Death Billiards: Studio Madhouse has made a lot of great things for many years so it’s no surprise that they made something great this time. The story goes that two men, one young one old, show up at a bar with no memory how exactly they got to it and have to play a game of billiards with their lives on the line. They don't know much more than that but it’s soon clear that pool is a game they both have strong memories of and that there is obviously more to the game than it first seems. I’ve seen a lot of people not like the ambiguous ending but I rather liked it, given the sense of mystery that permeated the rest of the short it makes sense that it wouldn’t explain everything to it’s viewers (or even it’s characters, of the other two characters present one of them doesn’t know the final outcome of the game either).
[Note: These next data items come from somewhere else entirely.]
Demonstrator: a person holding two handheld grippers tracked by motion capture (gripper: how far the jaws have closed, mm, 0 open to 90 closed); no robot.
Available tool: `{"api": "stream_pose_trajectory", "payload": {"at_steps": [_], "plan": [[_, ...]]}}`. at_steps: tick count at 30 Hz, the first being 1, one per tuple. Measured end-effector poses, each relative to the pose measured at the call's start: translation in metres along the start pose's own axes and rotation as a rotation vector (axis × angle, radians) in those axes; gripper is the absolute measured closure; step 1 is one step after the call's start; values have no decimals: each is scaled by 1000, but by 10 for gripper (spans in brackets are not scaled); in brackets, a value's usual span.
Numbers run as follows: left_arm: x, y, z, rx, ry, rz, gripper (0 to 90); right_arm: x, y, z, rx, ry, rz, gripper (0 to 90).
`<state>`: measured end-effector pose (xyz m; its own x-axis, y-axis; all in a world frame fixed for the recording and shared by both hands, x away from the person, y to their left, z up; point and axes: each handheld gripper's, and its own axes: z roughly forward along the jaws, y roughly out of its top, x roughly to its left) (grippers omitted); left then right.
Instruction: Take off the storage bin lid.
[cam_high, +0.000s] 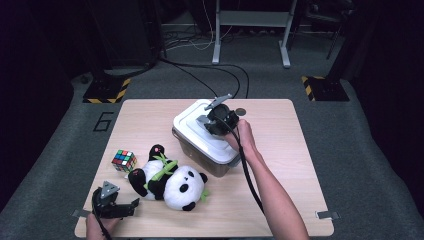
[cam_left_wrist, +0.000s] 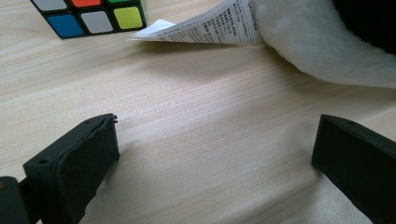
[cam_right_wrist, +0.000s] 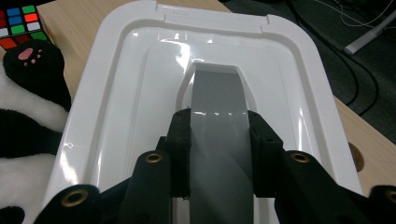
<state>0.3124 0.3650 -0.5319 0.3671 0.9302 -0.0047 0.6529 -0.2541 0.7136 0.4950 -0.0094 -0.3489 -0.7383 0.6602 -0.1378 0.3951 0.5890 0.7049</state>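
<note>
The lidded box (cam_high: 207, 137) sits at the worktop (cam_high: 280, 130) centre, with bare wood toward 3 o'clock. The right hand-held gripper (cam_right_wrist: 219, 135) is clamped on the lid's grey handle (cam_right_wrist: 218, 98), forearm reaching from 5 o'clock. The left hand-held gripper (cam_left_wrist: 212, 154) rests at 7 o'clock, jaws apart, beside the panda (cam_high: 167, 180).

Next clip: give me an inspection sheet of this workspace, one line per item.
Surface: wooden table.
Job's things: storage box with white lid; grey handle on the lid.
Clutter: plush panda, colour cube, paper tag.
Tools: right tool shut on grey handle; left tool open, nothing between its jaws.
Cables: tool cable along the forearm; cables on the floor.
Surroundings: grey floor, hazard-striped bases.
</note>
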Motion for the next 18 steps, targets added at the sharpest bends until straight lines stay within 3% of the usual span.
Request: {"api": "stream_pose_trajectory", "payload": {"at_steps": [18], "plan": [[0, 0, 0, 1, -6, -8, 5, -31, -17, -50, -53, -100, 75, 666]]}}
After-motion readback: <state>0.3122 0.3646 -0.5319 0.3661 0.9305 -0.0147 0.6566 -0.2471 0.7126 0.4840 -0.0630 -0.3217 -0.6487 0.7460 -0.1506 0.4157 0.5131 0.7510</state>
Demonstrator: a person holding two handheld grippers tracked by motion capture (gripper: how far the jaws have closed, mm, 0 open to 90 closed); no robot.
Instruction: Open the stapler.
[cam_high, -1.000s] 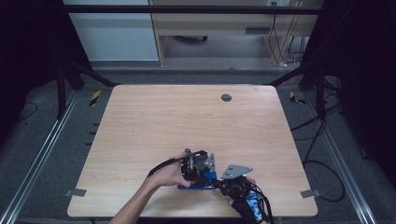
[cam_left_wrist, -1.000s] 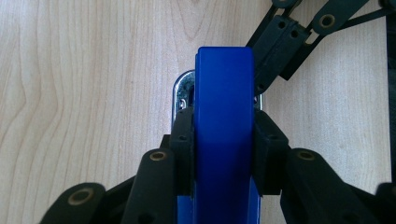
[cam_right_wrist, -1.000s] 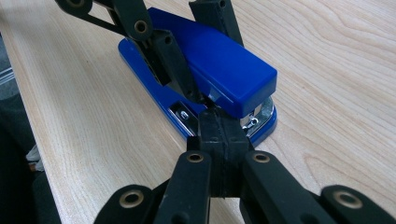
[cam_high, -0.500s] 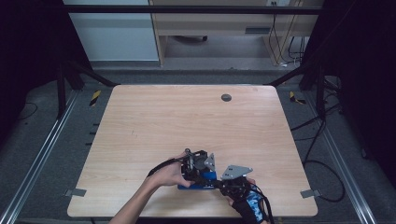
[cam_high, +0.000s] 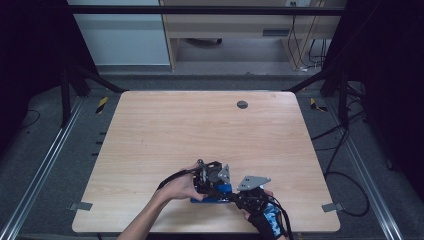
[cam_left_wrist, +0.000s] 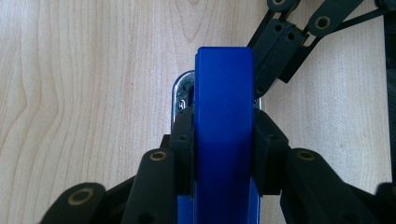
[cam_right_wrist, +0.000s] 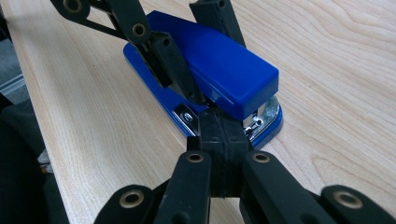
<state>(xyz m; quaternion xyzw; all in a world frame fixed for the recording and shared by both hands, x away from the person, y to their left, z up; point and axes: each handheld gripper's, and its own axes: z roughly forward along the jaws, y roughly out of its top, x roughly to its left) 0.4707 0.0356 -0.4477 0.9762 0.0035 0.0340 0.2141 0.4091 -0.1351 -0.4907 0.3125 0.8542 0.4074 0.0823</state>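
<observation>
A blue stapler (cam_high: 216, 193) lies flat on the wooden table (cam_high: 200, 130) near its front edge. My left gripper (cam_high: 212, 179) comes down on it from above, and in the left gripper view its pads (cam_left_wrist: 183, 140) press the two sides of the stapler's blue top (cam_left_wrist: 224, 107). My right gripper (cam_high: 235, 196) reaches in from the right with its jaws shut together. In the right gripper view its joined tips (cam_right_wrist: 218, 122) sit at the stapler's (cam_right_wrist: 224, 65) mouth, between the blue top and the metal base. A left-gripper finger (cam_right_wrist: 173, 65) crosses the stapler's side there.
A round dark grommet (cam_high: 242, 104) sits in the table near the far edge. Rails run along both sides of the table, with cables (cam_high: 340, 150) on the floor at the right. A wooden desk (cam_high: 235, 25) stands behind.
</observation>
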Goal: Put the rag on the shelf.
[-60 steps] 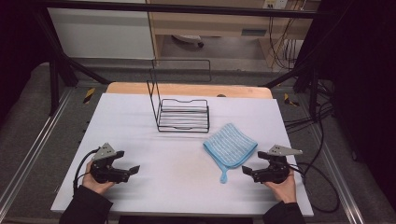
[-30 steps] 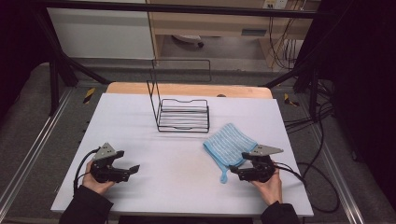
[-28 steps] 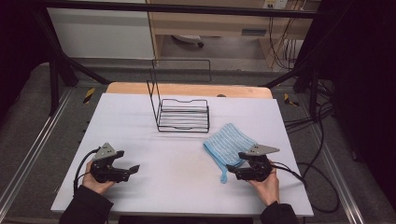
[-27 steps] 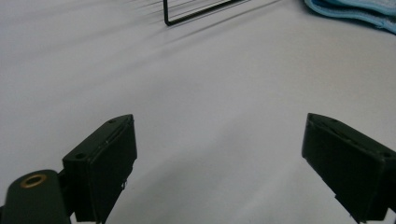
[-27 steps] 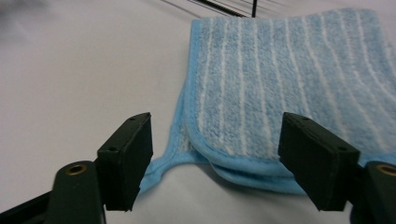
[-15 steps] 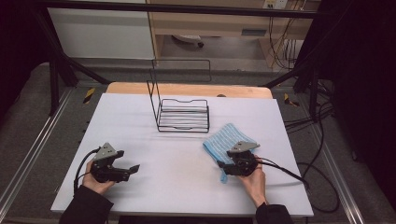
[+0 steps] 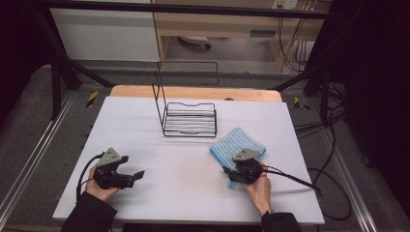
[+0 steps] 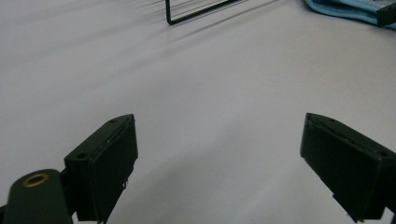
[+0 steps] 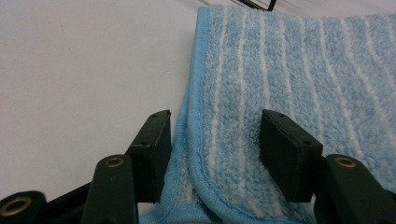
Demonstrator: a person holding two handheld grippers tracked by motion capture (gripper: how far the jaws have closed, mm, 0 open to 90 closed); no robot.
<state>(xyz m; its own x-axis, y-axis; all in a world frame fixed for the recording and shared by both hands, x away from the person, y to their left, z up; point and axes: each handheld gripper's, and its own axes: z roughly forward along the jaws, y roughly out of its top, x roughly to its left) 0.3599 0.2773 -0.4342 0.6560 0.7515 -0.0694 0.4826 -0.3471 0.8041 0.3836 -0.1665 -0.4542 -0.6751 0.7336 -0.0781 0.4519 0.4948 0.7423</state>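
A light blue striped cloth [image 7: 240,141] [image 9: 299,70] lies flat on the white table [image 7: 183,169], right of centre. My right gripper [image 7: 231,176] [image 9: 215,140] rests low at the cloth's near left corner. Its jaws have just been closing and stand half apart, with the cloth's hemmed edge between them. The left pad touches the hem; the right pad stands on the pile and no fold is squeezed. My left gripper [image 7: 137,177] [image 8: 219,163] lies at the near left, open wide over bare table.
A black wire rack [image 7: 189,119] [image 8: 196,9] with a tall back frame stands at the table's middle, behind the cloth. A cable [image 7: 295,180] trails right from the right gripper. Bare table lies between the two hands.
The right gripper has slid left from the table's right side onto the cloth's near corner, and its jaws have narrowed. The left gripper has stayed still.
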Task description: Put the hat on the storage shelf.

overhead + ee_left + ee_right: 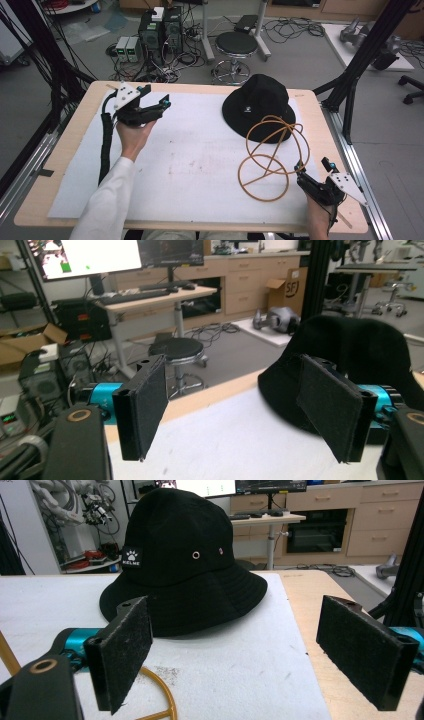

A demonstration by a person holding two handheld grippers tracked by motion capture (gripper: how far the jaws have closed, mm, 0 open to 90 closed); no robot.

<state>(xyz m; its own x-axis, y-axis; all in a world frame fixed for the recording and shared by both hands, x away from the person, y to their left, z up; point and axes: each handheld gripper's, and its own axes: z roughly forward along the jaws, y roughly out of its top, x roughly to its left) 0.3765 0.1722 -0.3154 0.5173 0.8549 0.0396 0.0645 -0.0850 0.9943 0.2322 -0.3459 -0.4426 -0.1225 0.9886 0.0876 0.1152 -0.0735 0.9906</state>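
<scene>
Both my left gripper (161, 106) and right gripper (301, 174) are wide open, empty; hat (260, 107) sits between them with the wire hoop (270, 157) probably leaning on its brim, so grabbing either may drag the other.

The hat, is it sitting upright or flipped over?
Upright. The hat rests on its brim on the white mat, crown up, with its logo patch and eyelets showing on the side.

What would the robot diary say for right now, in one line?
left gripper: open, empty | right gripper: open, beside wire hoop | black hat: on mat, untouched
</scene>
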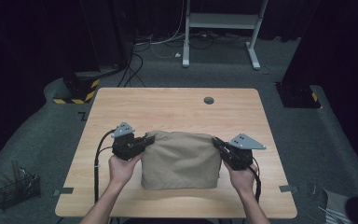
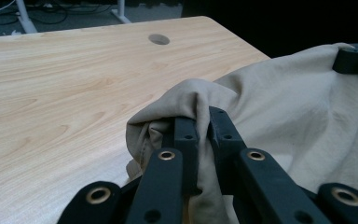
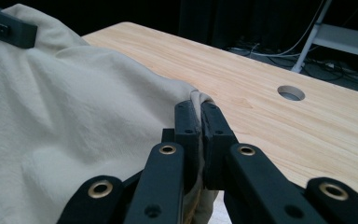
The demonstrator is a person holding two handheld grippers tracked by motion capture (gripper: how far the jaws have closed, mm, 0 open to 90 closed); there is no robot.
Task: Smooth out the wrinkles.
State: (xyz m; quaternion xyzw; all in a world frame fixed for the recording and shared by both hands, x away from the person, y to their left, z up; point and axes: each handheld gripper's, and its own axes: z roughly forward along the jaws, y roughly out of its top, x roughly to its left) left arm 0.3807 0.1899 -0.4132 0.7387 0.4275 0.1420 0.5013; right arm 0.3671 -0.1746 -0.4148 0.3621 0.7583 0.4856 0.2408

I’m satisfied with this as a short yet I can also see it being fleshed out into a full, episodic series with an underlying story revealing more about the bar and it’s two attendants, although I have absolutely no idea how likely that is to happen.   

Young Witch Academia: Hotly anticipated since it’s from the new studio Studio Trigger which, if I recall correctly, is formed from a number of people who used to work at Studio Shaft, and people were also excited because it looked just plain fun and it was! Akko has wanted to be a witch since she saw a fantastical magical show when she was young but now that she’s actually at magic school she finds the lessons either boring or just plain impossible. This story could have easily been stretched into a full length film but here neatly fits into the 22 minute run time with good pacing and nice visuals, the OVA almost looked more heavily influenced by American Saturday morning cartoons than anime in places and had a really distinct look the entire way through. And the animation itself looked fantastic, very few still shots and lots of complex movements, if this is the future of animation via animators in Japan then I think we’re good! Lots and lots of fun and I’m excited to see what else Studio Trigger produces, I think they have their first full series coming this summer but it sounds like there isn’t a lot of information about it out yet. Oh and it's legally on both youtube and crunchyroll now so catch it at one of those places when you have half an hour to spare.